As the title suggests, I am looking for the solutions to the recurrence relation
$a(n+3) = B \frac{a(n)}{n^2}$.
In particular, I am attempting to solve a differential equation using the power series method and came across this formula for the coefficients. If you're curious, the differential equation is something like
$\frac{y'(x)}{x^2} - \frac{y''(x)}{x} - By(x) = 0. $
I was wondering if this were solvable in closed-form. Since I'm not an expert on recurrence relations, I didn't really know where to start (though the internet tells me nonlinear recurrence relations are usually not easy to solve).

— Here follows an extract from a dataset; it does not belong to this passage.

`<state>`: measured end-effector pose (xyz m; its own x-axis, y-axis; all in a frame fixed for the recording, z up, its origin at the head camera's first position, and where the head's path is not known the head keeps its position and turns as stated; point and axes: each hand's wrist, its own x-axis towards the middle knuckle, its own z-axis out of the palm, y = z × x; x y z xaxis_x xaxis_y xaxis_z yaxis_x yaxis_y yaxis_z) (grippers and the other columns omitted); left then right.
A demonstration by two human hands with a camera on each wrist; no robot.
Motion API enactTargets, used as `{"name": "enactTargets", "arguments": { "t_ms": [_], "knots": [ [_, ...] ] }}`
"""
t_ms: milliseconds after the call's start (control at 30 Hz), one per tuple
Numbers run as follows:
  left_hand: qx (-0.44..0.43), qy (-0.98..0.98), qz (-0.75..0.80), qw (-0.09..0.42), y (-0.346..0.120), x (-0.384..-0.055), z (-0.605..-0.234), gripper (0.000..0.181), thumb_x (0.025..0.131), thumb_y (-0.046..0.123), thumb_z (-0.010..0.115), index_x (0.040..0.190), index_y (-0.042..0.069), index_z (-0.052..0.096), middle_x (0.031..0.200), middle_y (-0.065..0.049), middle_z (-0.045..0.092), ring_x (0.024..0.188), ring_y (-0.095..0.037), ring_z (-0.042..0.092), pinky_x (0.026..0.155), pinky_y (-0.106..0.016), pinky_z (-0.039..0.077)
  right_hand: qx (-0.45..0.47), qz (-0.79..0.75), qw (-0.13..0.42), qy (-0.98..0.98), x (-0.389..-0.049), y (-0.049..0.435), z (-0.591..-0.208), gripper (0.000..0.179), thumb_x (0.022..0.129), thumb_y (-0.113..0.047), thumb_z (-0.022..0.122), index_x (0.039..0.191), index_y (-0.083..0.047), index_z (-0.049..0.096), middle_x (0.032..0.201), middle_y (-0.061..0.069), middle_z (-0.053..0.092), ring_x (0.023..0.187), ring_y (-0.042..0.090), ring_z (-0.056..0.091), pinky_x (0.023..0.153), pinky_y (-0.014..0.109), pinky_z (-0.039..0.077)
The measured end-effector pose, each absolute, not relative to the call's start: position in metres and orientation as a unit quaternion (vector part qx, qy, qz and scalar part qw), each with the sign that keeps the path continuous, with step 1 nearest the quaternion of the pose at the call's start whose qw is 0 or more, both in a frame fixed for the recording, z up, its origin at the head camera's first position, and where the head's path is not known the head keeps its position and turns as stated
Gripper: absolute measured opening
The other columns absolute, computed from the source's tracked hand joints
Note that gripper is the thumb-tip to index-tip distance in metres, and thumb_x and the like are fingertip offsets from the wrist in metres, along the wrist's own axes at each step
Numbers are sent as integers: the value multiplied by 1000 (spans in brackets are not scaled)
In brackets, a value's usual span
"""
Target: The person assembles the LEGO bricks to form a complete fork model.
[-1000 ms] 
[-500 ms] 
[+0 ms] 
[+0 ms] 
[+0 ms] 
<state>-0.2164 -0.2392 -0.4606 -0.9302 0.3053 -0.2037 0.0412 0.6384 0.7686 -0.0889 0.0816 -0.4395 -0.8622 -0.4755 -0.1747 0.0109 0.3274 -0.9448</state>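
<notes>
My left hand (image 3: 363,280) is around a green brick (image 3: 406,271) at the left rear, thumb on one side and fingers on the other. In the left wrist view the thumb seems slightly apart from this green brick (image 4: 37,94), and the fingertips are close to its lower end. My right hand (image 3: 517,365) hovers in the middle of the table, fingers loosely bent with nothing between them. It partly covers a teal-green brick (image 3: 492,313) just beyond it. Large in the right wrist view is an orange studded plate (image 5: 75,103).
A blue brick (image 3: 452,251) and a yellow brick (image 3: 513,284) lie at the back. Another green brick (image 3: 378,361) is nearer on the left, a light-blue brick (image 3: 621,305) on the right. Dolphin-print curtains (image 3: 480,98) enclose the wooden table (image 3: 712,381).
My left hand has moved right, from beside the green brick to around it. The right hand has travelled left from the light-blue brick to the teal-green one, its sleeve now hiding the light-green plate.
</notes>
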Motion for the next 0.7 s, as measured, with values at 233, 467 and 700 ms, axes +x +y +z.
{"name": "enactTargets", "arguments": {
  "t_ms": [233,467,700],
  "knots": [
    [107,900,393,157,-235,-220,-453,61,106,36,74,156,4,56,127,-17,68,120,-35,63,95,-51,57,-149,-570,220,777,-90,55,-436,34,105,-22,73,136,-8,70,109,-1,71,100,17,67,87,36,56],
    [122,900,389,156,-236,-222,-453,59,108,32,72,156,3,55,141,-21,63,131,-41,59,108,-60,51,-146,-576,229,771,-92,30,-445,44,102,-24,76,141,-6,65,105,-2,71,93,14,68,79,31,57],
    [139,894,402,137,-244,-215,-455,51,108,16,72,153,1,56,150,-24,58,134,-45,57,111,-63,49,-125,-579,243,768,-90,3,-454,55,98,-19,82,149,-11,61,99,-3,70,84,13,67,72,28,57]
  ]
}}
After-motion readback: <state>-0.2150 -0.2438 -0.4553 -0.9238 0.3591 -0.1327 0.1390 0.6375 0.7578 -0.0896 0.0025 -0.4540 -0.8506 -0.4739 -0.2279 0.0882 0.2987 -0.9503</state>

Nevertheless, I note that if one defines $b(n) \equiv 1/\Gamma(n)$, one gets the relation $b(n+2) = \frac{b(n)}{n^2}$. This gives me hope it's solvable in terms of (scaled/shifted) gamma functions and exponentials.
Any advice?
Note: Not homework or anything, I'm just playing around with trying to find functions orthogonal to each other given the weight function w(x) = 1/x.
Check again your Gamma function understanding. If you set $$ b_n=Γ(n/3)^2a_n, $$ then $$ b_{n+3}=Γ(n/3+1)^2a_{n+3}=(n/3)^2Γ(n/3)^2\frac{Ba_n}{n^2}=\frac{B}{9}b_n $$ which is a simple geometric sequence for the sub-sequences of every third sequence element.